• **Exercise brief**: Below are some records; write them all out again exactly.
*-*-*
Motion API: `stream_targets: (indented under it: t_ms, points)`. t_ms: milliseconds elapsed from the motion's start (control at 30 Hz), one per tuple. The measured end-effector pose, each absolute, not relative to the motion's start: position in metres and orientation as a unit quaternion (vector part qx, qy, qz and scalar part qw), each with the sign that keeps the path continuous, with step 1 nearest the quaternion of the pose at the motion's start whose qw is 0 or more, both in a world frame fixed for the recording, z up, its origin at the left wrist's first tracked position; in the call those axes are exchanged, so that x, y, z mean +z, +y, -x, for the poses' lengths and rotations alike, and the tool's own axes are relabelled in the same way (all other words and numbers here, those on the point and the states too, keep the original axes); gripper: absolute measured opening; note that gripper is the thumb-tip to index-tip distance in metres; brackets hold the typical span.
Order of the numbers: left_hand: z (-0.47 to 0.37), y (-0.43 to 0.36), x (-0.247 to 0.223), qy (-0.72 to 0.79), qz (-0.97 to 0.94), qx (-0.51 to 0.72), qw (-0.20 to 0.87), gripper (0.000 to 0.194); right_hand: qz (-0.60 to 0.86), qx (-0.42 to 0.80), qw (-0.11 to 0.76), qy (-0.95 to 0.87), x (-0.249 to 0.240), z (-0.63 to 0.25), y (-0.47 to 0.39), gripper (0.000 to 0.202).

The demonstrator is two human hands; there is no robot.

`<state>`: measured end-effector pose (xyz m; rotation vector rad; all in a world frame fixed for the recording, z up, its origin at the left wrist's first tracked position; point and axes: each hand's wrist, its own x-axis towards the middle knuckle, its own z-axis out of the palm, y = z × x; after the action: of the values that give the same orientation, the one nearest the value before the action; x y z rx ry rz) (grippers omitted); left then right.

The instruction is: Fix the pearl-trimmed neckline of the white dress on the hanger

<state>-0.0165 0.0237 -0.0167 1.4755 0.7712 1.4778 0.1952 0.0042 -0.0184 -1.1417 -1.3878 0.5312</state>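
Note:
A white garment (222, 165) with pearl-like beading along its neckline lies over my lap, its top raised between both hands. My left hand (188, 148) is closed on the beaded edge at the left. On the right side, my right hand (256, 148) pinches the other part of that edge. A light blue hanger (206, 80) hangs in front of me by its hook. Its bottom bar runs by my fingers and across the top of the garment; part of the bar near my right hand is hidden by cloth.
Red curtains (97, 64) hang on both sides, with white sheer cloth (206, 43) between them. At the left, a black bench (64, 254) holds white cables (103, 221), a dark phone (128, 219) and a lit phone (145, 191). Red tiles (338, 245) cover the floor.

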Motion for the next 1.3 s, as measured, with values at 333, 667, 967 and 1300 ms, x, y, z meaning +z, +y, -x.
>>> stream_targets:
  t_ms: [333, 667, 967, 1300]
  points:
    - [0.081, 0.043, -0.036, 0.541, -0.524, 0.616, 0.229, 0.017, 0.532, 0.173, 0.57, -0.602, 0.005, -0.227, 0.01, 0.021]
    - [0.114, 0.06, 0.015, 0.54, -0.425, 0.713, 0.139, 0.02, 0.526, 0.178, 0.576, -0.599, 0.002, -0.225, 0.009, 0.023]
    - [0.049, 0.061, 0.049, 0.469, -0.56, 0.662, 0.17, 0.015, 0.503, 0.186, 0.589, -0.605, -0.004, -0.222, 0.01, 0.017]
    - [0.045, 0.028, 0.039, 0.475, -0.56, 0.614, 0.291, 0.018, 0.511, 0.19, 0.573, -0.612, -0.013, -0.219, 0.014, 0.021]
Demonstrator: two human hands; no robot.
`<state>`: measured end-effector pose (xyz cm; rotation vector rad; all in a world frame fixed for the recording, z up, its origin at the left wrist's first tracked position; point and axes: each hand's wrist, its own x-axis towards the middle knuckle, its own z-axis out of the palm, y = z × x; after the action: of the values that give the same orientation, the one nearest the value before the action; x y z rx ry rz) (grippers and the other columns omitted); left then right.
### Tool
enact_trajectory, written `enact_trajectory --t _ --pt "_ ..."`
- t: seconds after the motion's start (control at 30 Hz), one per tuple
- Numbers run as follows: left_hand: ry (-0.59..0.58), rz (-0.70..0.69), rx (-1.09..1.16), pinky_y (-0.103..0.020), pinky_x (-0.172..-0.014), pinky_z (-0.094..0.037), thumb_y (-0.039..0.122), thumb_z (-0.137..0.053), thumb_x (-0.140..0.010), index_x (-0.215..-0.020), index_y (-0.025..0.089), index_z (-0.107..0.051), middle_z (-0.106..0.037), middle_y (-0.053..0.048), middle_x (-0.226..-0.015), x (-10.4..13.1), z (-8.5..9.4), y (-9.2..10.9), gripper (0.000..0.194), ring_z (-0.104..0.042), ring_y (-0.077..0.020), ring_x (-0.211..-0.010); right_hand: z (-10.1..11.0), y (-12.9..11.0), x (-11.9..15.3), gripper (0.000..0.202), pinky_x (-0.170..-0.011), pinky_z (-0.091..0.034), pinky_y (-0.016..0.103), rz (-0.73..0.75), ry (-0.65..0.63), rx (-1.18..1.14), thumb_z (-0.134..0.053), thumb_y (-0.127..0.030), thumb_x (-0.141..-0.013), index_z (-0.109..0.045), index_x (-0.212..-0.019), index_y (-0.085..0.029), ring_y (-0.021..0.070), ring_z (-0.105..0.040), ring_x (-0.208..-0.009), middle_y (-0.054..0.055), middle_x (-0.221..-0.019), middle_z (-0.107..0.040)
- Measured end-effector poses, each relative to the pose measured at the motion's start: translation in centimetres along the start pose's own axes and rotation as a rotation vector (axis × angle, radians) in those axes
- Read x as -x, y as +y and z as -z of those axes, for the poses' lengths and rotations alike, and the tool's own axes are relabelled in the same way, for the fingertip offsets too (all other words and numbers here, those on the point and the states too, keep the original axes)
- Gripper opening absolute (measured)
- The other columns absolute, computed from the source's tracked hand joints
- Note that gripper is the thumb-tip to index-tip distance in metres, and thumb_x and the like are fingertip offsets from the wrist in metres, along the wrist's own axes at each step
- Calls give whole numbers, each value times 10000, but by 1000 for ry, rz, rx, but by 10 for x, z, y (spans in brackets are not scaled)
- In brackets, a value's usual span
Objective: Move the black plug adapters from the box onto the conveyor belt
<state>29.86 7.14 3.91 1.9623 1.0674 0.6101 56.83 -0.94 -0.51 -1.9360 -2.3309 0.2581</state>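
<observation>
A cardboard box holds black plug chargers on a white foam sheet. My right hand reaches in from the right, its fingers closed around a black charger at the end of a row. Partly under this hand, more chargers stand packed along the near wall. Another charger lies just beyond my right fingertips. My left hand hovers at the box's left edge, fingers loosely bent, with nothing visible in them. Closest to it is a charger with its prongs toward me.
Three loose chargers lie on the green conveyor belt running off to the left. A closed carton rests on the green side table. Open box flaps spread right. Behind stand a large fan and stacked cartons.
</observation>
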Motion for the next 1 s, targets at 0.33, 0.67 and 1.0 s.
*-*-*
• **Output for this exercise**:
Motion API: `stream_targets: (indented under it: t_ms, points)`. t_ms: milliseconds elapsed from the motion's start (control at 30 Hz), one per tuple. The measured end-effector pose, each absolute, not relative to the motion's start: position in metres and orientation as a unit quaternion (vector part qx, qy, qz and scalar part qw), each with the sign that keeps the path continuous, with step 1 nearest the quaternion of the pose at the motion's start whose qw is 0 or more, both in a world frame fixed for the recording, z up, its origin at the left wrist's first tracked position; in the call those axes are exchanged, so that x, y, z mean +z, +y, -x, for the poses' lengths and rotations alike, and the tool's own axes are relabelled in the same way (all other words and numbers here, those on the point and the states too, keep the original axes); gripper: absolute measured opening; note that gripper is the thumb-tip to index-tip distance in metres; brackets hold the typical span.
Order of the numbers: left_hand: z (-0.47 to 0.37), y (-0.43 to 0.36), x (-0.247 to 0.223), qy (-0.72 to 0.79), qz (-0.97 to 0.94), qx (-0.51 to 0.72), qw (-0.20 to 0.87), gripper (0.000 to 0.194); right_hand: qz (-0.60 to 0.86), qx (-0.42 to 0.80), qw (-0.11 to 0.76), qy (-0.95 to 0.87), x (-0.249 to 0.240), z (-0.63 to 0.25), y (-0.47 to 0.39), gripper (0.000 to 0.202).

The demonstrator is two human hands; there is no robot.

`<state>`: measured end-effector pose (xyz m; rotation vector rad; all in a world frame fixed for the recording, z up, its origin at the left wrist's first tracked position; point and axes: each hand's wrist, its own x-axis towards the middle knuckle, its own z-axis out of the palm, y = z × x; after the action: of the values that give the same orientation, the one nearest the value before the action; x y z rx ry rz) (grippers omitted); left then right.

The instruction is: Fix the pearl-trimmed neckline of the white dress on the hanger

<state>-0.0165 0.0237 -0.0167 1.4755 0.7712 1.4778 0.1952 0.0042 -0.0184 -1.1417 -1.3878 0.5312</state>
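Note:
A white garment (222, 165) with pearl-like beading along its neckline lies over my lap, its top raised between both hands. My left hand (188, 148) is closed on the beaded edge at the left. On the right side, my right hand (256, 148) pinches the other part of that edge. A light blue hanger (206, 80) hangs in front of me by its hook. Its bottom bar runs by my fingers and across the top of the garment; part of the bar near my right hand is hidden by cloth.
Red curtains (97, 64) hang on both sides, with white sheer cloth (206, 43) between them. At the left, a black bench (64, 254) holds white cables (103, 221), a dark phone (128, 219) and a lit phone (145, 191). Red tiles (338, 245) cover the floor.
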
Motion for the next 1.3 s, as measured, with values at 333, 667, 967 and 1300 ms, x, y, z meaning +z, +y, -x.
>>> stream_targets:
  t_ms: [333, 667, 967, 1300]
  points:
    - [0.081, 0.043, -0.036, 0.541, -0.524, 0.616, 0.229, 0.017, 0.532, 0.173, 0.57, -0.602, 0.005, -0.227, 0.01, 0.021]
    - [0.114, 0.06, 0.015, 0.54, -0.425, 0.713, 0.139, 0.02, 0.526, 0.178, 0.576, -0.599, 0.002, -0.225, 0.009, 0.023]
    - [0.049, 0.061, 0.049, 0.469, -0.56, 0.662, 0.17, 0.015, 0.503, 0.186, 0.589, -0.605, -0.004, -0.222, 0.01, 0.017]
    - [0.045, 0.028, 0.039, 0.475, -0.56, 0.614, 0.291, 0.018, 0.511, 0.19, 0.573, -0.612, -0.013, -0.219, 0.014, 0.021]
Demonstrator: two human hands; no robot.
`<state>`: measured end-effector pose (xyz cm; rotation vector rad; all in a world frame fixed for the recording, z up, its origin at the left wrist's first tracked position; point and axes: each hand's wrist, its own x-axis towards the middle knuckle, its own z-axis out of the palm, y = z × x; after the action: of the values that give the same orientation, the one nearest the value before the action; x y z rx ry rz) (grippers and the other columns omitted); left then right.
### Tool
enact_trajectory, written `enact_trajectory --t _ --pt "_ ..."`
- t: seconds after the motion's start (control at 30 Hz), one per tuple
- Numbers run as follows: left_hand: ry (-0.59..0.58), rz (-0.70..0.69), rx (-1.09..1.16), pinky_y (-0.103..0.020), pinky_x (-0.172..-0.014), pinky_z (-0.094..0.037), thumb_y (-0.039..0.122), thumb_z (-0.137..0.053), thumb_x (-0.140..0.010), index_x (-0.215..-0.020), index_y (-0.025..0.089), index_z (-0.107..0.051), middle_z (-0.106..0.037), middle_y (-0.053..0.048), middle_x (-0.226..-0.015), x (-10.4..13.1), z (-8.5..9.4), y (-9.2..10.9), gripper (0.000..0.194), ring_z (-0.104..0.042), ring_y (-0.077..0.020), ring_x (-0.211..-0.010); right_hand: z (-10.1..11.0), y (-12.9..11.0), x (-11.9..15.3), gripper (0.000..0.202), pinky_x (-0.170..-0.011), pinky_z (-0.091..0.034), pinky_y (-0.016..0.103), rz (-0.73..0.75), ry (-0.65..0.63), rx (-1.18..1.14), thumb_z (-0.134..0.053), thumb_y (-0.127..0.030), thumb_x (-0.141..-0.013), index_z (-0.109..0.045), index_x (-0.212..-0.019), index_y (-0.085..0.029), ring_y (-0.021..0.070), ring_z (-0.105..0.040), ring_x (-0.208..-0.009), middle_y (-0.054..0.055), middle_x (-0.221..-0.019), middle_z (-0.107..0.040)
- Measured end-effector poses, each relative to the pose measured at the motion's start: translation in centimetres along the start pose's own axes and rotation as a rotation vector (axis × angle, radians) in those axes
- Read x as -x, y as +y and z as -z of those axes, for the poses' lengths and rotations alike, and the tool's own axes are relabelled in the same way, for the fingertip offsets too (all other words and numbers here, those on the point and the states too, keep the original axes)
- Gripper opening absolute (measured)
- The other columns absolute, computed from the source's tracked hand joints
- Note that gripper is the thumb-tip to index-tip distance in metres, and thumb_x and the like are fingertip offsets from the wrist in metres, along the wrist's own axes at each step
- Calls give whole numbers, each value times 10000, but by 1000 for ry, rz, rx, but by 10 for x, z, y (spans in brackets are not scaled)
- In brackets, a value's usual span
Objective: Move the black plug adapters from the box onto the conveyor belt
<state>29.86 7.14 3.91 1.9623 1.0674 0.6101 56.83 -0.94 -0.51 -1.9360 -2.3309 0.2581</state>
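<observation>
A cardboard box holds black plug chargers on a white foam sheet. My right hand reaches in from the right, its fingers closed around a black charger at the end of a row. Partly under this hand, more chargers stand packed along the near wall. Another charger lies just beyond my right fingertips. My left hand hovers at the box's left edge, fingers loosely bent, with nothing visible in them. Closest to it is a charger with its prongs toward me.
Three loose chargers lie on the green conveyor belt running off to the left. A closed carton rests on the green side table. Open box flaps spread right. Behind stand a large fan and stacked cartons.
</observation>
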Motion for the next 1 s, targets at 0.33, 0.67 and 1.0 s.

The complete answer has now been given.